Exercise requirements: Return the data below in full. Keep each character unchanged.

Given data:
Segment Open

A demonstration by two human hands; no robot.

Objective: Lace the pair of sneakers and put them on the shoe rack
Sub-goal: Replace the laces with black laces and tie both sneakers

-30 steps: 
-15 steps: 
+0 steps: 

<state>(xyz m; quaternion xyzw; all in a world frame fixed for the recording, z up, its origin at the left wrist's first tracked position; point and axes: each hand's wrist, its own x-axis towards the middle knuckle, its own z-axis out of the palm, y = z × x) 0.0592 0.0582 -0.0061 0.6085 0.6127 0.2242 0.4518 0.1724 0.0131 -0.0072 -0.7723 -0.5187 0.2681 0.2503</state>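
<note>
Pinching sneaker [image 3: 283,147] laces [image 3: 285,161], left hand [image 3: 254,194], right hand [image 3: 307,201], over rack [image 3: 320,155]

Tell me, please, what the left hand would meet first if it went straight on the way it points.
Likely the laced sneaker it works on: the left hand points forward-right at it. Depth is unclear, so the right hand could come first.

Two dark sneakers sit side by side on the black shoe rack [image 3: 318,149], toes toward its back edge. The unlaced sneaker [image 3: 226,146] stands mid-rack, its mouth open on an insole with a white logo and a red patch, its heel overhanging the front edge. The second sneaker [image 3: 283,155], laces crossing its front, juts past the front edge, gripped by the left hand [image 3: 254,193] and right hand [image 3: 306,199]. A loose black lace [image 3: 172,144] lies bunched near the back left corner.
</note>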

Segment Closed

Exercise response:
A demonstration by two human hands; no robot.

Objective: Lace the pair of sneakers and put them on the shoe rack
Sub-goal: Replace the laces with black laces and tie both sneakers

-30 steps: 
-15 steps: 
+0 steps: 

<state>(xyz m; quaternion xyzw; all in a world frame fixed for the recording, z up, its origin at the left wrist's first tracked position; point and axes: each hand's wrist, its own x-axis towards the middle knuckle, its own z-axis out of the palm, y = z × x) 0.0592 0.0582 -0.0061 0.6085 0.6127 0.2242 0.4518 0.1724 0.0131 -0.0072 -0.7723 -0.5187 0.2681 0.2503</state>
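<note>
Pinching sneaker [image 3: 283,147] laces [image 3: 285,161], left hand [image 3: 254,194], right hand [image 3: 307,201], over rack [image 3: 320,155]

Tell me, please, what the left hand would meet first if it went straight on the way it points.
Likely the laced sneaker it works on: the left hand points forward-right at it. Depth is unclear, so the right hand could come first.

Two dark sneakers sit side by side on the black shoe rack [image 3: 318,149], toes toward its back edge. The unlaced sneaker [image 3: 226,146] stands mid-rack, its mouth open on an insole with a white logo and a red patch, its heel overhanging the front edge. The second sneaker [image 3: 283,155], laces crossing its front, juts past the front edge, gripped by the left hand [image 3: 254,193] and right hand [image 3: 306,199]. A loose black lace [image 3: 172,144] lies bunched near the back left corner.
</note>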

The exercise closes with this answer.